Henry David Thoreau


“We should go forth on the shortest walk, perchance, in the spirit of undying adventure.”

“What I take with me, what I leave behind, are of less importance than what I discover along the way” professed Thomas A. Clark in his short, elegant sermon on the universal pleasures and simple rewards of walking, echoing the meditation of a moving existence by Annie Dillard a generation earlier and Romantic poet John Clare’s longing for field-wide strides a century before that.

Field. Featured in Henry David Thoreau's "Walking" in the Examined Life Library.
“I walk, all day, across the heaven-verging field” wrote Mary Oliver in her last collection of essays. Photograph by Ellen Vrana.

A venture forth in the dignity of body and the freedom of spirit is more than movement, it is an entrance to something, an abandonment of something else.

When Henry David Thoreau (July 12, 1817 – May 6, 1862) kicked up his heels, he exemplified the importance of “what is discovered along the way,” whether it was filling his pockets with ripe fruit and curious fungi or slipping into a more meditative state of being.

In a short sermon, Walking, this great meanderer of space and time takes equal pleasure in noticing as movement.

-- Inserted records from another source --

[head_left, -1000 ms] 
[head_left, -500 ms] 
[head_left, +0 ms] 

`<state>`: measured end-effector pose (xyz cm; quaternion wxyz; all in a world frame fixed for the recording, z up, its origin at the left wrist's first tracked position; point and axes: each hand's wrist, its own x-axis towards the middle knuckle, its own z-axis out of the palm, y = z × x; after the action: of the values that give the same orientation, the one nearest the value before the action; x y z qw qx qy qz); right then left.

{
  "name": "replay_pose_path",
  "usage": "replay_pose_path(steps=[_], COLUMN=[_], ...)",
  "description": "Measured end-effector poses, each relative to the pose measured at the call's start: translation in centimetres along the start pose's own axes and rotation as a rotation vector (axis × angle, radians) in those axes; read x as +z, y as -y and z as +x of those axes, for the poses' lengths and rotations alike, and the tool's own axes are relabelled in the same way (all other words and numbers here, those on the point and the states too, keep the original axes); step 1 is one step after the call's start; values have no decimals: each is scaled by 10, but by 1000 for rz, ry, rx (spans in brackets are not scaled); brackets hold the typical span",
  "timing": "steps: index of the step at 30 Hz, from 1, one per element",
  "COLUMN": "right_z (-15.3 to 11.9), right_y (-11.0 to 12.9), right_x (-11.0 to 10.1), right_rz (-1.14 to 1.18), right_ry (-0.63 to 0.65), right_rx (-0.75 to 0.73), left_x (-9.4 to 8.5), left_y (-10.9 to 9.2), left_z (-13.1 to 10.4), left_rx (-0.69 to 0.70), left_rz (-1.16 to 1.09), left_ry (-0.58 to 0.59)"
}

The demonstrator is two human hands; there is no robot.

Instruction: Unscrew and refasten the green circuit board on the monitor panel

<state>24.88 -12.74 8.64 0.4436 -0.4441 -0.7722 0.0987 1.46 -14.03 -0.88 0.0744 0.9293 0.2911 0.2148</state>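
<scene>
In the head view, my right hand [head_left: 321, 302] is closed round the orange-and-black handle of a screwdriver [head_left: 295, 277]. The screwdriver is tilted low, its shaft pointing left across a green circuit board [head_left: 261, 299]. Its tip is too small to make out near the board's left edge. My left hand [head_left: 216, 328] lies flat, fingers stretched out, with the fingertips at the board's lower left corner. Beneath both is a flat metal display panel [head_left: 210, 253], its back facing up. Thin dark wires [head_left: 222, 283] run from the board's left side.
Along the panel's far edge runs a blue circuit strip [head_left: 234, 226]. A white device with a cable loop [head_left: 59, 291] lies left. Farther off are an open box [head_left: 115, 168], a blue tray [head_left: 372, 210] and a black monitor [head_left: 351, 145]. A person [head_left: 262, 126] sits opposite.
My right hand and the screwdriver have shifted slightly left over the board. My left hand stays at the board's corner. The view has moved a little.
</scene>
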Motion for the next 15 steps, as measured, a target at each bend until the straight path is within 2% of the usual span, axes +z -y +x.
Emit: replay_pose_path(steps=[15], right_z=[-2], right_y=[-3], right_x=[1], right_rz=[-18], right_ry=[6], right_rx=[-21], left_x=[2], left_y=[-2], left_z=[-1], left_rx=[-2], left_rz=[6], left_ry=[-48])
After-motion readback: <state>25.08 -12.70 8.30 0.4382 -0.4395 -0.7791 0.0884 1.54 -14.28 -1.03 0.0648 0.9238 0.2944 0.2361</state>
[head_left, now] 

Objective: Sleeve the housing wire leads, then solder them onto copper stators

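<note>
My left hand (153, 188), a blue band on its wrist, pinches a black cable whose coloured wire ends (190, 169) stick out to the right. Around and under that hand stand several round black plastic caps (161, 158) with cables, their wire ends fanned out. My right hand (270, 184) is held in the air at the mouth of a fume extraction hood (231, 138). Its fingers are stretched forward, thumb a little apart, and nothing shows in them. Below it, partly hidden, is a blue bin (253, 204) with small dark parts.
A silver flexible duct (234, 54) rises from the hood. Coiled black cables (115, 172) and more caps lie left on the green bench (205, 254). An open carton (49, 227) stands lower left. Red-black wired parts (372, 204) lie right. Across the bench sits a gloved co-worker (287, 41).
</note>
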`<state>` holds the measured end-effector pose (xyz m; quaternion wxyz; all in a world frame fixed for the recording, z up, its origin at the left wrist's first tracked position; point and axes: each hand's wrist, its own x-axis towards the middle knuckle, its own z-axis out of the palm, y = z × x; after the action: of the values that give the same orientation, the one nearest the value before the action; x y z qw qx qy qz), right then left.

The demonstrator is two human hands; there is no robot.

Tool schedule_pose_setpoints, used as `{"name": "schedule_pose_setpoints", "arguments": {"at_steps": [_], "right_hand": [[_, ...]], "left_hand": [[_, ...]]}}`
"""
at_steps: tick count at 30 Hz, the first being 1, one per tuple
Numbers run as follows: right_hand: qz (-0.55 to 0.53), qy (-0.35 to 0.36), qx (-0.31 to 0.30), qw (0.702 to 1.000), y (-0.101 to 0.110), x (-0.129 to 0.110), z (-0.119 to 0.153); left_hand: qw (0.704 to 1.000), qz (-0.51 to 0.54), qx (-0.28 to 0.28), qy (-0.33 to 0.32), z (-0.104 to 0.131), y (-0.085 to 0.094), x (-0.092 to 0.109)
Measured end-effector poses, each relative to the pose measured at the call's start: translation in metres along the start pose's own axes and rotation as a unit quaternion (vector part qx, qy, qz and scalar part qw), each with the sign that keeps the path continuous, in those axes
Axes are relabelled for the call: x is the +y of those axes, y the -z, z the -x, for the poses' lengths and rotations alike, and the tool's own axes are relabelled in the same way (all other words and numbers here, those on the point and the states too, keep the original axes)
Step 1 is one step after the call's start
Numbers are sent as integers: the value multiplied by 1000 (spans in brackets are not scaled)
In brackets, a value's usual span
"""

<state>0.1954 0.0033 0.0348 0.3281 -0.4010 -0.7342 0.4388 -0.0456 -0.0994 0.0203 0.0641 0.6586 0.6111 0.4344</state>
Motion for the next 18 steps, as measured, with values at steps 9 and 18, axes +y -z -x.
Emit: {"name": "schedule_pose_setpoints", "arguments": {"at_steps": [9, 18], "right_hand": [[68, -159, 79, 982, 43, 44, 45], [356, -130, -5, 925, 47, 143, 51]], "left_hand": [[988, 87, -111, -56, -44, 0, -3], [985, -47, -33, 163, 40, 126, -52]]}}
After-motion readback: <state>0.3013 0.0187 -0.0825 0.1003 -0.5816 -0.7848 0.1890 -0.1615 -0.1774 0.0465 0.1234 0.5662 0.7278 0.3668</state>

I have met with but one or two persons in the course of my life who understood the art of Walking, that is, of taking walks-who had a genius, so to speak, for sauntering, which word is beautifully derived “from idle people who roved about the country, in the Middle Ages, and asked charity, under pretense of going a la Sainte Terre,” to the Holy Land, till the children exclaimed, “There goes a Sainte-Terrer,” a Saunterer, a Holy-Lander. They who never go to the Holy Land in their walks, as they pretend, are indeed mere idlers and vagabonds; but they who do go there are saunterers in the good sense, such as I mean. Some, however, would derive the word from sans terre, without land or a home, which, therefore, in the good sense, will mean, having no particular home, but equally at home everywhere. For this is the secret of successful sauntering. He who sits still in a house all the time may be the greatest vagrant of all; but the saunterer, in the good sense, is no more vagrant than the meandering river, which is all the while sedulously seeking the shortest course to the sea.1

"Walking" photograph featured in Henry David Thoreau's "Walking" in the Examined Life Library.
“I wish to speak a word for Nature, for absolute freedom and wildness.” Photograph by Ellen Vrana.

Walking, to Thoreau, who, twenty years earlier wrote about drifting at leisure in a boat, is deeply connected to exercising and expanding personal freedom. Through walking we kick off conformity and small oppressions. Just like how Emma Mitchell described how the pale of depression lifts when she sets about in nature, and how David Wojnarowicz described joy in movement, Thoreau cherishes walking’s liberation.

I, who cannot stay in my chamber for a single day without acquiring some rust, and when sometimes I have stolen forth for a walk at the eleventh hour, or four o’clock in the afternoon, too late to redeem the day, when the shades of night were already beginning to be mingled with the daylight, have felt as if I had committed some sin to be atoned for, I confess that I am astonished at the power of endurance, to say nothing of the moral insensibility, of my neighbors who confine themselves to shops and offices the whole day for weeks and months, aye, and years almost together. I know not what manner of stuff they are of-sitting there now at three o’clock in the afternoon, as if it were three o’clock in the morning. Bonaparte may talk of the three-o’clock-in-the-morning courage, but it is nothing to the courage which can sit down cheerfully at this hour in the afternoon over against one’s self whom you have known all the morning, to starve out a garrison to whom you are bound by such strong ties of sympathy. I wonder that about this time, or say between four and five o’clock in the afternoon, too late for the morning papers and too early for the evening ones, there is not a general explosion heard up and down the street, scattering a legion of antiquated and house-bred notions and whims to the four winds for an airing-and so the evil cure itself.

In seeking the wild without, perhaps we unleash the wild within.2

"Walking" photograph featured in Henry David Thoreau's "Walking" in the Examined Life Library.

“We should go forth on the shortest walk, perchance, in the spirit of undying adventure,” Thoreau advised wisely. Couple his beautiful, ambling essay with Robert Macfarlane’s The Old Ways, a eulogy for the trails we make and what they make of us, as well as his Macfarlane’s search for wild within and without.

As I read Thoreau, a man whom children chased and adored, there is something quite true about recognising and seizing that innocence in movement. Read more in my Traipsing Along Like a Child, and A. A. Milne’s child-like romp through verse.

Wherever you go, however you go, I wish you the ‘spirit of undying adventure.’